HSB : Francis Baudevin est une sorte de figure tutélaire pour notre génération, et ce qui m'intéresse chez lui c'est sa dimension pop. Tout comme Warhol, il a travaillé comme designer graphique et a une culture graphique inégalable, d'où la justesse de son travail. Lui comme Stéphane Dafflon, Philippe Decrauzat, Blinky Palermo, Imi Knoebel, Helmut Federle ou Kaz Oshiro sont des gens qui m'ont beaucoup intéressé. Pourtant, de la même manière qu'un groupe devient lui même en s'éloignant de ces grands frères, je pense estomper mes influences premières en en découvrant d'autres et en évoluant dans mon travail.
Cependant, les titres de ses œuvres ramènent toujours la peinture à la peinture, à sa composition. Ce que je me propose modestement de faire est de produire une peinture qui suggérerait d'autres images dans l'esprit de celui qui la regarde. La plupart des surfaces que je peins ont pour motif des contenants possibles pour des images mentales (casiers, pochettes, cartons à dessins, bobines de films...), et je considère que c'est celui qui regarde (et se projette dans mes peintures) qui complète mon travail.

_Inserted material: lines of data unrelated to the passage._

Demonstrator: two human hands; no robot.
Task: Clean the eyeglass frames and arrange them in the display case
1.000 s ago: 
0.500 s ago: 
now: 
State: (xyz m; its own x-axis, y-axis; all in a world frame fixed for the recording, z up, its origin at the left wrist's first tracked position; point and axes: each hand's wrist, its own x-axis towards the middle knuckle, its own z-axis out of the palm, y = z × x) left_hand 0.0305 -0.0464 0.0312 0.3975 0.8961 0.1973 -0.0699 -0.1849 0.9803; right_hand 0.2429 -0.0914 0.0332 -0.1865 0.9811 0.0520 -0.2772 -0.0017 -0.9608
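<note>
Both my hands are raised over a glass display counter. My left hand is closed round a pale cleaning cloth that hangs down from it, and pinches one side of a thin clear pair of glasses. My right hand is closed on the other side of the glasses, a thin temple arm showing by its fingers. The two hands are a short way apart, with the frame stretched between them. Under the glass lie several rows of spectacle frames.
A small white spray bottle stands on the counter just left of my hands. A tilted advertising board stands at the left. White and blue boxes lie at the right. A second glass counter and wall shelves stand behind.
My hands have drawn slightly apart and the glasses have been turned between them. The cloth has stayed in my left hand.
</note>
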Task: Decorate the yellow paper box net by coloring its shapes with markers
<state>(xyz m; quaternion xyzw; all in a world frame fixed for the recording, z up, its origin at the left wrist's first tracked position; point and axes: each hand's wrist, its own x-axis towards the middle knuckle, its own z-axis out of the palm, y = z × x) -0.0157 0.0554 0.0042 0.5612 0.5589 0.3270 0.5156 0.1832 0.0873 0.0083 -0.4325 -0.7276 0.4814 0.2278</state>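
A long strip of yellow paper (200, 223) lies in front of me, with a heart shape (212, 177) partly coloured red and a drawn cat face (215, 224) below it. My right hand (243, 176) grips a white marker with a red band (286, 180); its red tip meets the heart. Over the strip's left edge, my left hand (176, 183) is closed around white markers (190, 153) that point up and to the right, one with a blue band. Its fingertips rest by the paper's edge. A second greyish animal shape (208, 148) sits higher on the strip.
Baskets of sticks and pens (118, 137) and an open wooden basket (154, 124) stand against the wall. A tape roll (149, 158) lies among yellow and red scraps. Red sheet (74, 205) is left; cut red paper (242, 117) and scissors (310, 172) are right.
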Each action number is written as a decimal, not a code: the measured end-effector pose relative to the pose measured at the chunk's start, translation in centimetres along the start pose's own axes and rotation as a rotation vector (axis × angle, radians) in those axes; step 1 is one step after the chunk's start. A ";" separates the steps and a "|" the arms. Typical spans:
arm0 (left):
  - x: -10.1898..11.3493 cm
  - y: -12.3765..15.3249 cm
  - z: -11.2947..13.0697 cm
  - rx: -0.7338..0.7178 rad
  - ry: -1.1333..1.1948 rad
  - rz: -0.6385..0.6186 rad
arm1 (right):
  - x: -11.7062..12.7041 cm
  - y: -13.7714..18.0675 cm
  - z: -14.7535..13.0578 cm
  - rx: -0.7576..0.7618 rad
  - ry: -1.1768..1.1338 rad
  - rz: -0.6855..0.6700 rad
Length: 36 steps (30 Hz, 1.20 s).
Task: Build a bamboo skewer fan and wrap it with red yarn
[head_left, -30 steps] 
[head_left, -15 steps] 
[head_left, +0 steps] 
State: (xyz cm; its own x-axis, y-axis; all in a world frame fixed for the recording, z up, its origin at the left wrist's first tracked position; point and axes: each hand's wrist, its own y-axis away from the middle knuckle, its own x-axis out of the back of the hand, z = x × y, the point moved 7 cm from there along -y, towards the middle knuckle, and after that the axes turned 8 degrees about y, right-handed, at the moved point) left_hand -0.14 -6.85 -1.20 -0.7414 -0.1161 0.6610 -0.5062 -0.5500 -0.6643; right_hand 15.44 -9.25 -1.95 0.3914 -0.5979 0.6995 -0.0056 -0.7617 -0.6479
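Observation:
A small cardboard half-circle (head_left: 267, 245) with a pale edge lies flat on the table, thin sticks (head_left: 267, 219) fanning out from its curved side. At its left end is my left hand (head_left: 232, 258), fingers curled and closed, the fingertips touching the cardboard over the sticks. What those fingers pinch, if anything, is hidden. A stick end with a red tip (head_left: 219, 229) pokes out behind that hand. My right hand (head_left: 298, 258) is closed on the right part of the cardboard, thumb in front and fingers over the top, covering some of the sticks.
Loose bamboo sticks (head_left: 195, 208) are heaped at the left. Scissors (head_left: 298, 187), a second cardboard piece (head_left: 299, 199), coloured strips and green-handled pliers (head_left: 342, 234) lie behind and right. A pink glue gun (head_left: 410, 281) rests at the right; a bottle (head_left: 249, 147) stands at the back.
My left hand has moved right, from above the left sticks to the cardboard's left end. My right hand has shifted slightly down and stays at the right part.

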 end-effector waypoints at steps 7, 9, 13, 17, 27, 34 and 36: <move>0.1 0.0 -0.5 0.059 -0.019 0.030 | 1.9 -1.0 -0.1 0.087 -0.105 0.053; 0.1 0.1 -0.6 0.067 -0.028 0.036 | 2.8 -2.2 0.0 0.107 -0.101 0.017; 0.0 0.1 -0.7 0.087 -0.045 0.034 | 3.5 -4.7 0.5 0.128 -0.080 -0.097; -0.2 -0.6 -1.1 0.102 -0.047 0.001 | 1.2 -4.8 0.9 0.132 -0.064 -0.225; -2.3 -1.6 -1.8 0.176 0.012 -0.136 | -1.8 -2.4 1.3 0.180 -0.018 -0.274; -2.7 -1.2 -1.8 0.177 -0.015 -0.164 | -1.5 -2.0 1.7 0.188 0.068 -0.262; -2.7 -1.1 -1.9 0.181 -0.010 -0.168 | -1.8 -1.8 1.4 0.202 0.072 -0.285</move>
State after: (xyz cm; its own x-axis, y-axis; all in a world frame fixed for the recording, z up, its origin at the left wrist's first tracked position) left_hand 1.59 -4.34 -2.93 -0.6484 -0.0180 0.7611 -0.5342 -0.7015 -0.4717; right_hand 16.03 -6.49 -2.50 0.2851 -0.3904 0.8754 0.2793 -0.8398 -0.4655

TC : Haim Steinbach note que « la valeur d’un produit particulier est simplement définie par ses potentiels décoratifs ».

HSB : Je pense que la dimension décorative de la peinture est un leurre pour pénétrer dans les intérieurs bourgeois et se placer au dessus de la télévision ; une subversion déguisée, surtout à notre époque de surdiffusion des images, de fac-similés, de confusion entre art, design et communication. Je pense, par exemple à la ressemblance d'un Stack de Donald Judd et d'une étagère Billy d’Ikéa.

TC : Vous dites que la musique vous a amené à la peinture.

HSB : Dès l'âge de 15 ans, j'ai commencé à chanter dans des groupes de rock, en baignant une dizaine d'année dans cet univers très codé visuellement. Je me suis imprégné d'une culture du titre. Sur les portes des locaux de répétitions, les différentes typographies et noms de groupes, les stickers, tags, graphs vous informent de la musique qui y est assimilée. C’est cette surcharge de code qui m'a amené à m'intéresser à des pochettes de disque plus épurées voire monochromes. En essayant de définir un univers visuel pour mon groupe, j'en suis venu à m'interroger sur le rôle et le potentiel des formes.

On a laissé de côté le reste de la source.